Отдельной и роскошной шуткой оборачивается попытка Макбета свалить вину на сыновей Дункана, которые «в Ирландии и Англии скрываясь, отцеубийство отрицают». И король подкрепляет слова жестом, отмеряя невысоко от пола, дескать, ну вот же, помните, злодеи: Малкольм (от горшка два вершка) и Дональбайн (еще меньше). Никогда еще фантастическое бесстыдство кровавых тиранов не выглядело так убийственно. А между тем ведьмы и призраки незаметно, но настойчиво заполняют сцену. В хореографии Теда Стоффера они не то чтобы танцуют, скорее перетекают из позы в позу, просто усиливая эффект присутствия, придавливая Макбета к авансцене.
© Владимир Луповской / Балтийский Дом
К тому моменту, когда нам объявят, что на Дунсинанский холм все-таки двинулся Бирнамский лес, все это уже окончательно перестанет иметь какой-либо смысл.
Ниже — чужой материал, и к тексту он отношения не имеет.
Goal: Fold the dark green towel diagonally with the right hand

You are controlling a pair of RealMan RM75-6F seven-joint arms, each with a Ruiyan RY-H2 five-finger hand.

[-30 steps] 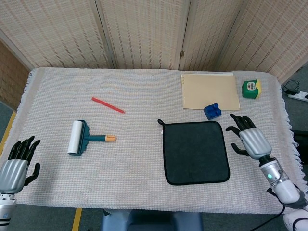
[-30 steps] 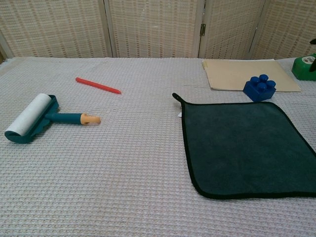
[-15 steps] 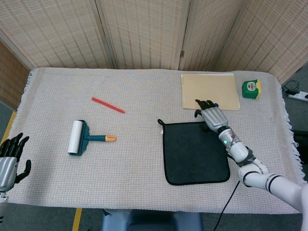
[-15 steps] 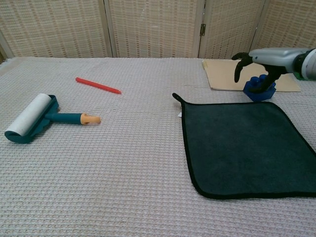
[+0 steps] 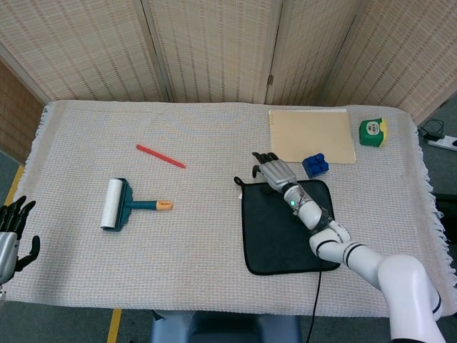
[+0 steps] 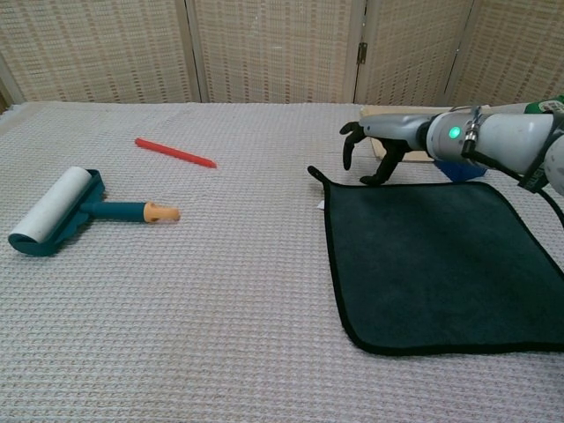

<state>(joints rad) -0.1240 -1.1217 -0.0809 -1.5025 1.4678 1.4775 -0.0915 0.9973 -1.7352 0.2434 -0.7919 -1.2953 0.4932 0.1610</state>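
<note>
The dark green towel (image 5: 285, 232) (image 6: 432, 260) lies flat and unfolded on the table, right of centre, with a small loop at its far left corner. My right hand (image 5: 273, 171) (image 6: 374, 145) hovers just above that far left corner, fingers apart and curled downward, holding nothing. In the chest view its fingertips hang just beyond the towel's far edge; contact cannot be told. My left hand (image 5: 8, 232) shows only at the left edge of the head view, off the table's near left corner, fingers spread and empty.
A lint roller (image 5: 118, 204) (image 6: 57, 211) lies at the left, a red stick (image 5: 160, 156) (image 6: 174, 152) behind it. A tan folder (image 5: 310, 134), a blue brick (image 5: 315, 165) and a green tape measure (image 5: 372, 132) sit at the back right.
My right hand has swept left from beside the blue brick to the towel's far left corner. My left hand has drawn further off the left edge.
</note>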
Какой холм, какой лес?! Умирающая леди Макбет появится на сцене не затем, чтобы пожаловаться на негодные для ее рук «ароматы Аравии» (какая, к черту, Аравия?!), а с монологом из беккетовских «Счастливых дней». Извилистый и ненадежный путь, который прошел Персеваль в этом спектакле, привел в конце концов к тому, что макбетово «завтра, завтра, завтра» оказалось эхом «ожидания Годо», а знаменитое «жизнь — это повесть, которую пересказал дурак, в ней много слов и страсти, нет лишь смысла» — предвестием «Эндшпиля». Такое случалось и во вполне традиционных постановках. Занятно, что у флагмана европейской режиссуры эта филологическая идея смогла реализоваться только посредством текста.
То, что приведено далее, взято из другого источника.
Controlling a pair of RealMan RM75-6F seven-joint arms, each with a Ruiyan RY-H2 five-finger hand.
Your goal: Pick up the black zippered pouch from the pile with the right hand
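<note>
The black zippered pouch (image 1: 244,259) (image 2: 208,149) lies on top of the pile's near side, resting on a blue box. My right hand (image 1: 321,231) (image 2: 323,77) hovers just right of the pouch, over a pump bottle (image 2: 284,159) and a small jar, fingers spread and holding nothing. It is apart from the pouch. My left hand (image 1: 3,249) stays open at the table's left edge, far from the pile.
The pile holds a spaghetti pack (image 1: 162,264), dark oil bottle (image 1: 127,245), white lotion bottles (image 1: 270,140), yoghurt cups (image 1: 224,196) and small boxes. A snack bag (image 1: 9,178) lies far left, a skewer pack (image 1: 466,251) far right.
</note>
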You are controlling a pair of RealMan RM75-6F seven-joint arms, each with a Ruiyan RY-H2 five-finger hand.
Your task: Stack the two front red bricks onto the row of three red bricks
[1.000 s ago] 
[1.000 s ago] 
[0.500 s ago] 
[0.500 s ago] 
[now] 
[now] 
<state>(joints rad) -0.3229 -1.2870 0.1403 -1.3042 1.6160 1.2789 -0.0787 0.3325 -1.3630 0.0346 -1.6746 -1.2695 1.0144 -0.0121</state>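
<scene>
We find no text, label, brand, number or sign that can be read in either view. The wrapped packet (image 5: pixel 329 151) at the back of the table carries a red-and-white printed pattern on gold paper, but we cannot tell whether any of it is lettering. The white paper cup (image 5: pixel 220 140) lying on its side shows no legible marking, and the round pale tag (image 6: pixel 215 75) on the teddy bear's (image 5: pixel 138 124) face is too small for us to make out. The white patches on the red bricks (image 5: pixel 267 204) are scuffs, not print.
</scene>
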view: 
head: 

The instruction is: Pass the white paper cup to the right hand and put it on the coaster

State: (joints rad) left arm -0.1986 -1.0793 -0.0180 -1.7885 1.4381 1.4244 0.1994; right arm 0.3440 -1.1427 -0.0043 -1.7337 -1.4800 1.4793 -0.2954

Макбет оказывается поглощен неагрессивным, но неотступным ведьминским кругом, и зрелище начинает окончательно оформляться в визуальный аналог известного хита: «Что толку быть собой, не ведая стыда, / Когда пятнадцать баб резвятся у пруда, / Нагие поезда, пустые города, / Пришедшие, увы, в упадок навсегда».
Исчерпанный вопросом уровня «что толку быть собой» (со всеми вариациями, включая «что толку просто быть»), персевалевский «Макбет» оказался опытом актуального театра того буквального толка, где протяженность времени передают через протяженность времени спектакля, давящую герметичность запертого пространства — запиранием зрителя в зале, а непостижимость бытия — тщательно сконструированной бессмысленностью спектакля. Что ж, таково сегодня театральное искусство, пришедшее, увы. Пришедшее, увы.
Понравился материал? Помоги сайту!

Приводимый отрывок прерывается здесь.